### WHAT NEEDS TO BE DONE
Omit every picture, and retype the lines that run from the beginning of the data below through the line containing "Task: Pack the", inclusive.

^^^^^^^^

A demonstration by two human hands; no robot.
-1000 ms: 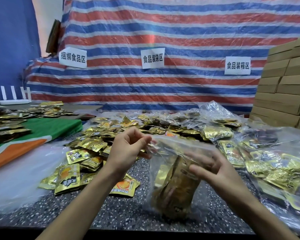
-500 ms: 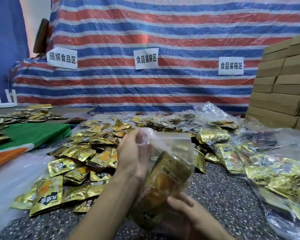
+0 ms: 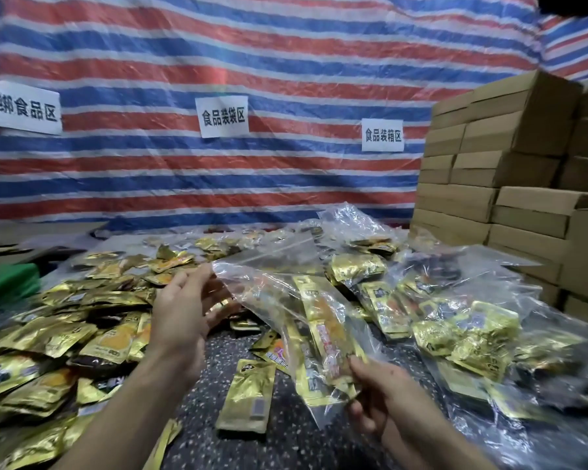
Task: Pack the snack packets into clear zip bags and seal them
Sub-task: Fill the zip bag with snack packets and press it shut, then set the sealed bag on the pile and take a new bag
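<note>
- A person's right hand (image 3: 379,395), near and to the right, pinches the lower end of a clear bag (image 3: 272,293). Its fingers curl onto the plastic and the contents inside.
- The bag is held tilted above the table (image 3: 286,442), with its zip end up and to the left. Gold packets (image 3: 323,337) sit in its lower half.
- The left hand (image 3: 180,317) is spread wide with loose fingers, their tips at the bag's upper left corner. Whether they grip the plastic cannot be told.
- A heap (image 3: 75,320) of gold snack sachets covers the left of the table, and a lone sachet (image 3: 248,395) lies flat between the forearms.
- Filled bags (image 3: 462,327) lie piled on the right.
- Stacked boxes (image 3: 510,157) stand at far right. Behind hangs a striped tarp (image 3: 252,62) bearing three paper signs (image 3: 223,117).
</note>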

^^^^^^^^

### TASK SOLUTION
A demonstration by two human hands; no robot.
-1000 ms: 
-500 ms: 
+0 ms: 
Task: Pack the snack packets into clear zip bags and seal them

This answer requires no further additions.